I wrote yesterday about Atul Gawande’s book, Being Mortal. I’m following up with a post about an organization called Five Wishes, which helps families have conversations with their loved ones about the kinds of care and comfort they want as they approach the end of their lives.
When it became clear that my father was experiencing a gradual cognitive decline, I contacted a lawyer about drawing up a health care proxy and an advance directive. What came back may have been legally suitable, but it was so dry and dispassionate as to seem almost cold-blooded. I found I didn’t even want to show it to my parents. But by that time a friend of mine had shared with me an example of the Five Wishes document, and I was struck by how humane and empathetic it was. While it was entirely sound from a legal perspective, it was obviously written with a commitment to providing caring support and guidance. I discarded the documents I had paid my lawyer to draft and went with the Five Wishes document instead.

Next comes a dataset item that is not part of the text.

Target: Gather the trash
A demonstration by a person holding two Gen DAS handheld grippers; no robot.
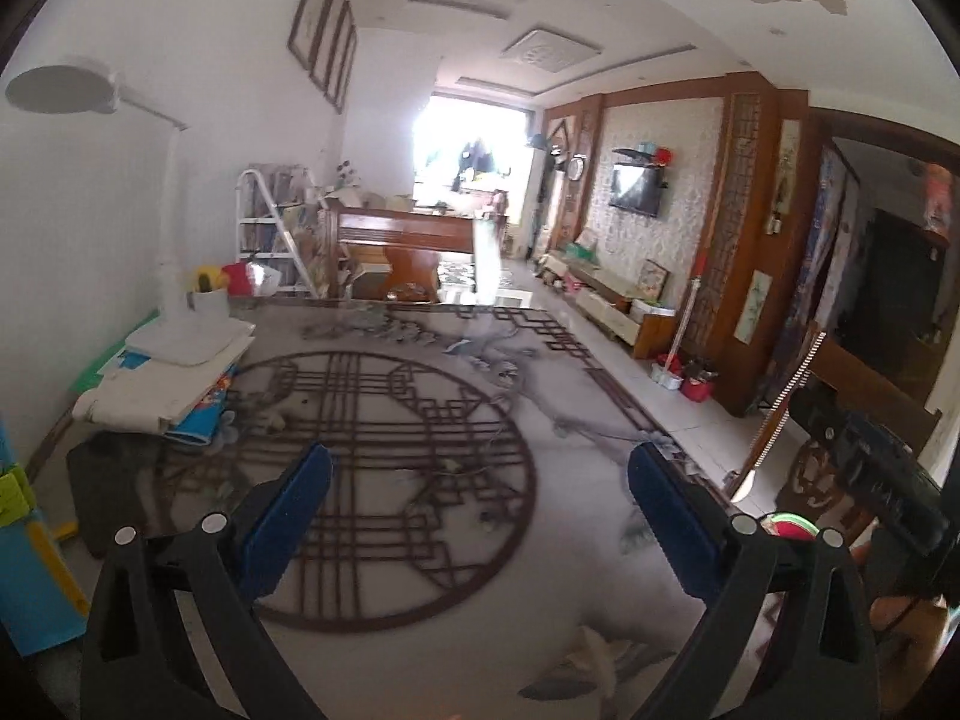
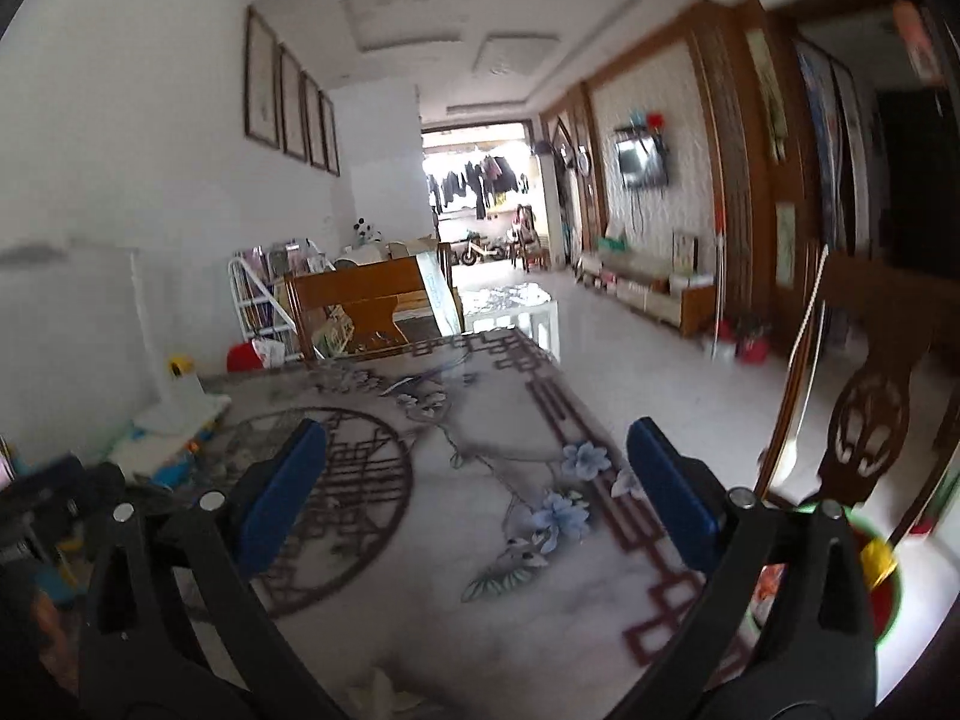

The Five Wishes document is designed to enable families to discuss and capture their loved one’s preferences in five categories:
- The person who will be empowered to make care decisions for them should they be unable to make such decisions themselves
- The kinds of medical treatment they want or don’t want
- How comfortable they want to be
- How they want people to treat them
- What they want their loved ones to know
You pay five dollars for a printed copy of the document pre-printed with the name and birthdate of the person for whom it’s intended. It contains a range of options for each aspect of end-of-life care. The idea is to go through the document with the person it’s intended for and record their wishes in each category. Alternatively, you can make these selections online and have the system generate a PDF document that has the desired options selected. (I recommend the former as it allows for finer customization.)
There are questions asking what kind of care the person wants under any of several hypothetical scenarios: if they are close to death, in a coma and not expected to wake up, or suffering from severe brain damage and not expected to recover.
But there are also selections that you wouldn’t find in an advance directive written strictly from a legal perspective. For example, the person can specify how they want others to treat them when it seems that death may come at any time — for example, whether they want to have visitors, be talked to, or be prayed for. They can also specify what they want their loved ones to know, such as that they are at peace with dying, or that they want their loved ones to seek counseling if they have trouble dealing with the person’s death. My mother, who is a churchgoer, was able to specify what kind of funeral service she wanted, and even one of the hymns she would want played.
Once the document is completed you get it signed and notarized. It legally serves as both an advance directive and a health care proxy designation.
My father died in April, and having talked through the choices in the document gave me confidence that I would be able to make decisions both before and after his death that were consistent with his wishes. I would recommend this exercise to anyone whose parents are getting older or who are getting older themselves. It’s all too easy to defer such discussions until it’s too late to have them, but the Five Wishes document makes it much easier to have these conversations and to do so in a caring and thorough manner.